THE TASK — Your answer should be the exact lines of the data below from the one containing "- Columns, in" through the one containing "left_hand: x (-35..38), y"; please include nothing else.

TASK INPUT below:

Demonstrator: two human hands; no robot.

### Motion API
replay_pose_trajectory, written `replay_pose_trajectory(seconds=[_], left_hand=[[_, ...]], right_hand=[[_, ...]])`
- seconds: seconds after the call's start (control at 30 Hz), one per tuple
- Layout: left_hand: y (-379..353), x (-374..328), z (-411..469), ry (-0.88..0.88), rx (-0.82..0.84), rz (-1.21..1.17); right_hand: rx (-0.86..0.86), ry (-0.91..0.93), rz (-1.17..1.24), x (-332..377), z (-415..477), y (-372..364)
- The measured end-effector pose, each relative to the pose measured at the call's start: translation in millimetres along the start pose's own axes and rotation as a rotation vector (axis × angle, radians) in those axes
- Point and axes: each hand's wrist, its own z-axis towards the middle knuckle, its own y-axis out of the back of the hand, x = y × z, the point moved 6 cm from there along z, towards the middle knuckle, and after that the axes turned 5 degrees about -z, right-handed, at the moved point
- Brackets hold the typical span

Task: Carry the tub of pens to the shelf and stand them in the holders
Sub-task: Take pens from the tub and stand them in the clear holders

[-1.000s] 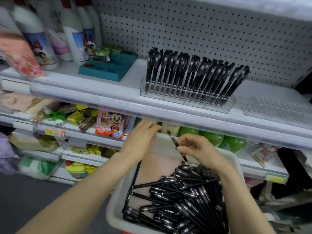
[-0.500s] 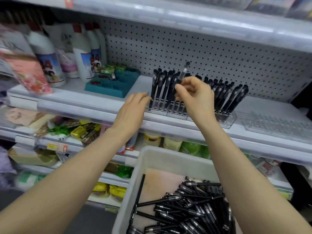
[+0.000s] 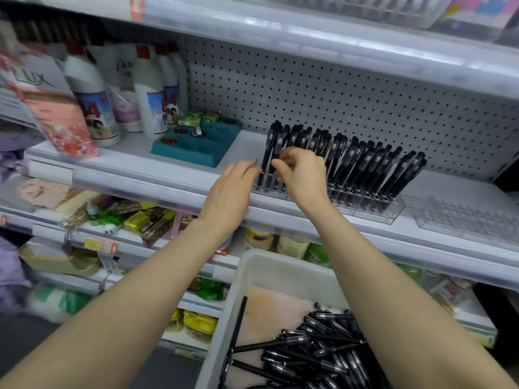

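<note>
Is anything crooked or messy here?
Yes, a bit. The pens in the clear holder lean over to the right instead of standing straight, more so toward the right end. The loose pens in the white tub lie in a jumbled heap. Nothing looks spilled or broken.
</note>
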Motion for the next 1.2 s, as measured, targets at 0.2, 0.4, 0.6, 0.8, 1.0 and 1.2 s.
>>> replay_pose_trajectory(seconds=[0.2,0.4,0.6,0.8,1.0,1.2], left_hand=[[1,-1,-1,-0.019,0.005,0.006],[9,-10,-24,-0.029,-0.042,-0.033],[-27,-27,-75,-0.062,0.077,-0.142],[-70,-27,-109,-0.026,0.270,-0.162],[-72,-28,-111,-0.018,0.275,-0.121],[-71,-29,-111,-0.003,0.291,-0.103]], right_hand=[[0.008,-0.035,-0.014,1,-1,-3],[-0.043,-0.013,0.031,1,-30,23],[0.084,-0.043,0.057,-46,-115,12],[0.587,0.128,-0.095,-76,-196,-45],[0.925,0.525,-0.154,-37,-242,-85],[0.998,0.593,-0.371,-37,-259,-94]])
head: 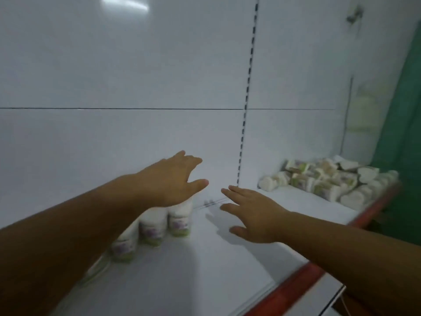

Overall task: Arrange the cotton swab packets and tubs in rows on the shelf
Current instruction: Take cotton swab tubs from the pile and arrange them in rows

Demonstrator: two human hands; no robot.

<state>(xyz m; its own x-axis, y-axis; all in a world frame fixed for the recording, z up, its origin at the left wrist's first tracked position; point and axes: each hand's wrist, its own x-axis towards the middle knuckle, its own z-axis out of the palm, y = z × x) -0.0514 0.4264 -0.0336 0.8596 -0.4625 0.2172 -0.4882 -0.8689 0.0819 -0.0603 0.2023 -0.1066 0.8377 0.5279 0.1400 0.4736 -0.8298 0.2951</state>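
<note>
A row of white cotton swab tubs (180,221) with green and purple labels stands on the white shelf (205,270), running toward the lower left under my left forearm. My left hand (173,179) hovers open just above the farthest tub, fingers spread toward the back wall. My right hand (252,213) is open too, palm down over bare shelf to the right of the tubs, holding nothing. A loose heap of cotton swab packets and tubs (330,179) lies on the shelf at the far right.
The shelf has a red front edge (296,283). A slotted upright (247,92) divides the white back panel. A green wall (405,133) stands beyond the shelf's right end.
</note>
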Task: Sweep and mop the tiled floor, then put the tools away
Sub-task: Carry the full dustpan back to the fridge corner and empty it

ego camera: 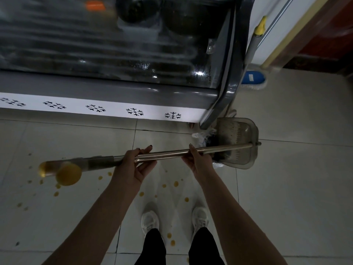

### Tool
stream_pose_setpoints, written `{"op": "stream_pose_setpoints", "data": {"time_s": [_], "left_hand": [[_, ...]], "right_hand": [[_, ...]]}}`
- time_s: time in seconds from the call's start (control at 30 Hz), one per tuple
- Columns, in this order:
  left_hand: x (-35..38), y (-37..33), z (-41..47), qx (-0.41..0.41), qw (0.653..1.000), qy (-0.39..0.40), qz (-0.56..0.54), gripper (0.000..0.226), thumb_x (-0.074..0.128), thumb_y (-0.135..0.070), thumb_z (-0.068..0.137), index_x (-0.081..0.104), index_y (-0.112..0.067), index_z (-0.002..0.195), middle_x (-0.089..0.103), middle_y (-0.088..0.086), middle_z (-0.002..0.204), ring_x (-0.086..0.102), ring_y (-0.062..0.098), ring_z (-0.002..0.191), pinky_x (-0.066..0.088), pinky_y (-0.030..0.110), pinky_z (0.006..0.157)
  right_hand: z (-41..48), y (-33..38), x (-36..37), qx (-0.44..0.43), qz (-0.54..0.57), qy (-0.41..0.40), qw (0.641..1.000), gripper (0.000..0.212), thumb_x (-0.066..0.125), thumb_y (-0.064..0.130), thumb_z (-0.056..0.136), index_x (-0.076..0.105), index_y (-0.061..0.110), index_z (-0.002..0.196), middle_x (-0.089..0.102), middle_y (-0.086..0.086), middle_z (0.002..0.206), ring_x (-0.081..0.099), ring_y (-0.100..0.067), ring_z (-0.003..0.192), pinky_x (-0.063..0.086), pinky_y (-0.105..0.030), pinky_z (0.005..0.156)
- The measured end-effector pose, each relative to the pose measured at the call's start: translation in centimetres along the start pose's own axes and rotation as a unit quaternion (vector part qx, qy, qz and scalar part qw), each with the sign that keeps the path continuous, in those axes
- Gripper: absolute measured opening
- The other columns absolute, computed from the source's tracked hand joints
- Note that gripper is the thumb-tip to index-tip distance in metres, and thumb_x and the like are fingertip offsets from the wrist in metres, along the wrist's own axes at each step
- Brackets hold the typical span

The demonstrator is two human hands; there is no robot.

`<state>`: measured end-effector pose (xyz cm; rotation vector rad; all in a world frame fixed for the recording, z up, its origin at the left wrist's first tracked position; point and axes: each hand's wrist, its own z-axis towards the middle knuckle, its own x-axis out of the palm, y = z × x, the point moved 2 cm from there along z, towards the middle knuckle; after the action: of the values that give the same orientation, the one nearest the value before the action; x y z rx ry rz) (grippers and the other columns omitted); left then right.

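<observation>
Both bare forearms reached forward and down, and the two hands held a pair of metal handles [164, 154] lying almost level across the body. The left hand [135, 163] cupped them loosely, palm turned up, with dark-nailed fingers only partly curled round. The right hand [198, 159] gripped them from above, thumb laid along the tubes. The handles ended to the left in blurred yellow caps [68, 175] and to the right at a grey dustpan [246, 150] with broom bristles [234, 134] lying in it, beside the corner of a glass-topped freezer [114, 54]. The freezer's white strip [114, 109] bore a row of black snowflake marks. A blue-headed mop [252, 78] stood beyond the freezer, its small white label too small to read. Yellow spots [175, 184] dotted the pale tiled floor [296, 178] around white shoes [150, 220].
</observation>
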<state>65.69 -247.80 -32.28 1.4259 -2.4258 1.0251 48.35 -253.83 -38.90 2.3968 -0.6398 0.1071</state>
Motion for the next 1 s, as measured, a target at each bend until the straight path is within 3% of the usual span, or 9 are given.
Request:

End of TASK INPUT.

RESULT BELOW —
- Columns, in this order:
  left_hand: x (-35..38), y (-37..33), z (-41..47), qx (-0.41..0.41), qw (0.653..1.000), qy (-0.39..0.40), qz (-0.56..0.54), gripper (0.000..0.226), thumb_x (-0.074..0.128), thumb_y (-0.135..0.070), thumb_z (-0.068..0.137), index_x (-0.081..0.104), index_y (-0.112..0.067), index_z (-0.002..0.195), middle_x (-0.089..0.103), middle_y (-0.088..0.086), middle_z (-0.002..0.204), ring_x (-0.086..0.102), ring_y (-0.062..0.098), ring_z (-0.002..0.191), pinky_x (-0.066..0.088), pinky_y (-0.030..0.110), pinky_z (0.006..0.157)

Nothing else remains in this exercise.